Mais, cette nuit de juin, ce ne sont pas non plus les puces qui l’ont réveillé. Il a deviné quelqu’un marchant par là-bas, sans faire aucun bruit. Le vent s’est peut-être échappé de l’écurie de Dieu ? Ou bien il y a une fouine ? Ou bien un rat, un de ces gros rats des champs, brun, fourré, avec une queue lisse, en serpent ? Non, personne…
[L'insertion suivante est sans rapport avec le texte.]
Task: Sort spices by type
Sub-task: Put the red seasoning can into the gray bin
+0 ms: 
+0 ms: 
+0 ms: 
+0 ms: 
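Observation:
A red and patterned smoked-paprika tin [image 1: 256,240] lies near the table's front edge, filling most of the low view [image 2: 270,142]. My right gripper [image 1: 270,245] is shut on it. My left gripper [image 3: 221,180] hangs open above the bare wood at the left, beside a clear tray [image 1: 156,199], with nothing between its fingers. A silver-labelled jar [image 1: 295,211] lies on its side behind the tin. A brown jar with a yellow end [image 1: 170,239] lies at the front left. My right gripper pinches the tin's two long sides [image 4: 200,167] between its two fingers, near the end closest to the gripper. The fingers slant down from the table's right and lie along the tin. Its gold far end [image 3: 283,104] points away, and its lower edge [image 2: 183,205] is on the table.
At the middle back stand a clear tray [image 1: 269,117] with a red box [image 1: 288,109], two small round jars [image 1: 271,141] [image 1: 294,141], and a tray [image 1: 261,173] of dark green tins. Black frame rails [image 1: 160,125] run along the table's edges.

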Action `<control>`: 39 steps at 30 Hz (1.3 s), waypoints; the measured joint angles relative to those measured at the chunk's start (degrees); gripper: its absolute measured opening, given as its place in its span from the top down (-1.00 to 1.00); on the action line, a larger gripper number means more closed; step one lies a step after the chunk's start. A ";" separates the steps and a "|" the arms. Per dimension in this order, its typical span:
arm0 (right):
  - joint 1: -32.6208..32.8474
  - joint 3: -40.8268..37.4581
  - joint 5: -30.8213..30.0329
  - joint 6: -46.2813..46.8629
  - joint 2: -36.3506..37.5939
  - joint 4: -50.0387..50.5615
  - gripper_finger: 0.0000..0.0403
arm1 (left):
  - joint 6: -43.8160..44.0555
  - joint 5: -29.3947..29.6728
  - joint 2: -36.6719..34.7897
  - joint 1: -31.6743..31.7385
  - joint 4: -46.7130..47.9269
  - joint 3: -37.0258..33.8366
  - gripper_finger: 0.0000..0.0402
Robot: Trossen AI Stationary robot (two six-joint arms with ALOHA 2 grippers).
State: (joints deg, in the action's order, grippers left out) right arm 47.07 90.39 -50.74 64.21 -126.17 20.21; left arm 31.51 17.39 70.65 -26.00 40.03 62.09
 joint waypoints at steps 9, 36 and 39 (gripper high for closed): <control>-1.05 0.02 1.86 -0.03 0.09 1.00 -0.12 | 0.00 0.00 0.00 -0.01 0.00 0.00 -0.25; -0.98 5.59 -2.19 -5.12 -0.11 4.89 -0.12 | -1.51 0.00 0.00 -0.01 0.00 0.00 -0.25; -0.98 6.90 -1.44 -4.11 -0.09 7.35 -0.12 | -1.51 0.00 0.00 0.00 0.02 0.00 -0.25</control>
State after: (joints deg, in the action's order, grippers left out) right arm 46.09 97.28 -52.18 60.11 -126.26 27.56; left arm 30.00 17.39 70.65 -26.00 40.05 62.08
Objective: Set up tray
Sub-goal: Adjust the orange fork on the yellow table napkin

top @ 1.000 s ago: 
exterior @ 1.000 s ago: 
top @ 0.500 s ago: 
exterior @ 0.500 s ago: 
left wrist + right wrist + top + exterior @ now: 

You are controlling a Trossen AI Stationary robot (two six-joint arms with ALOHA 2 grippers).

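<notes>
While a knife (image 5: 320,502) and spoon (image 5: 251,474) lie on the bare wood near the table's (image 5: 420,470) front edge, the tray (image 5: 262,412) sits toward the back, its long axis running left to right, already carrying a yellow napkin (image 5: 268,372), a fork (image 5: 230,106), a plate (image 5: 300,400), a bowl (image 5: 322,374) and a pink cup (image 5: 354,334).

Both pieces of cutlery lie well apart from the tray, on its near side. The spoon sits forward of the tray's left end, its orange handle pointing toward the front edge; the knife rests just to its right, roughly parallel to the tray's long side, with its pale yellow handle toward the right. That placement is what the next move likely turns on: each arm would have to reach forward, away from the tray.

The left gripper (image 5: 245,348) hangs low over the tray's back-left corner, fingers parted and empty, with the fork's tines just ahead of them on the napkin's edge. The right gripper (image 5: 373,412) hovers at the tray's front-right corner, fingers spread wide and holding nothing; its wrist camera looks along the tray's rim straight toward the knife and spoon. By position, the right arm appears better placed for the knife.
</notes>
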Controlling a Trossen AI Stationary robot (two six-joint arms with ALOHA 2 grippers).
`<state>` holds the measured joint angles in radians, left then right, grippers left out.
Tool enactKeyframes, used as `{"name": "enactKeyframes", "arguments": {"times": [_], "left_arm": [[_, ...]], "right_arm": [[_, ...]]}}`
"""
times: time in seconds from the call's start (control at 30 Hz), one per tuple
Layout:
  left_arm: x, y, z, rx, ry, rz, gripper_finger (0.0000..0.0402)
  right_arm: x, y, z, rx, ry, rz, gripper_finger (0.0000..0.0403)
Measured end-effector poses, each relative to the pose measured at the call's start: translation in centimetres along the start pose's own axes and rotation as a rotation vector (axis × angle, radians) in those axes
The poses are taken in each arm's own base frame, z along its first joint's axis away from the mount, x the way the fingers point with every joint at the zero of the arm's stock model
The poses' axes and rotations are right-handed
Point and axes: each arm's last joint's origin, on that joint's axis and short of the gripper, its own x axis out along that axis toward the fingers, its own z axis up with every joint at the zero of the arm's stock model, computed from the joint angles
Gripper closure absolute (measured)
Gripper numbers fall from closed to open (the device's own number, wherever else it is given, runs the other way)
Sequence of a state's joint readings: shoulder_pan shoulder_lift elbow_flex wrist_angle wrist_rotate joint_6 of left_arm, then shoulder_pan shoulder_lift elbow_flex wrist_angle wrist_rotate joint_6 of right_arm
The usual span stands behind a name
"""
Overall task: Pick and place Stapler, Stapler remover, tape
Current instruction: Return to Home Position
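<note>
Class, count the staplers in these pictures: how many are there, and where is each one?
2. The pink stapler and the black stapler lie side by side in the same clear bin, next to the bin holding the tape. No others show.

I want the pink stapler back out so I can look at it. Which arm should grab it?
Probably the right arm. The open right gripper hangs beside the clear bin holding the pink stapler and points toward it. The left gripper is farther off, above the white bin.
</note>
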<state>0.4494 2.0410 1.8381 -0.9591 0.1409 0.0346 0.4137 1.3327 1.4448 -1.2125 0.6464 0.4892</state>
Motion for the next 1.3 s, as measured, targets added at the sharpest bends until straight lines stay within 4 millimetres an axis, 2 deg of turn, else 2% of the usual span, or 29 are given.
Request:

Et le garçon s’avance un peu sur les paumes, sur les genoux, baisse encore la tête, lève la croupe. D’un bond, s’il le faut, il sera debout au milieu de la chambre avec la seule détente, en ressort, de ses deux jarrets repliés. Il sait que la nuit on ne se promène pas à la manière du jour. Le jour les bêtes sont ce qu’elles veulent, mais la nuit elles font ce qu’elles peuvent, et quand les oiseaux ont fermé les yeux, d’autres animaux inconnus leur prennent leurs ailes et vont par bonds extraordinaires, rasant le sol. Il sait cela et d’autres choses encore, ce petit de dix années qu’on laisse traîner sans devoir autour de la maison, n’y rentrant que pour dormir et mangeant n’importe où des sauvageries qui lui font souvent saigner la lèvre.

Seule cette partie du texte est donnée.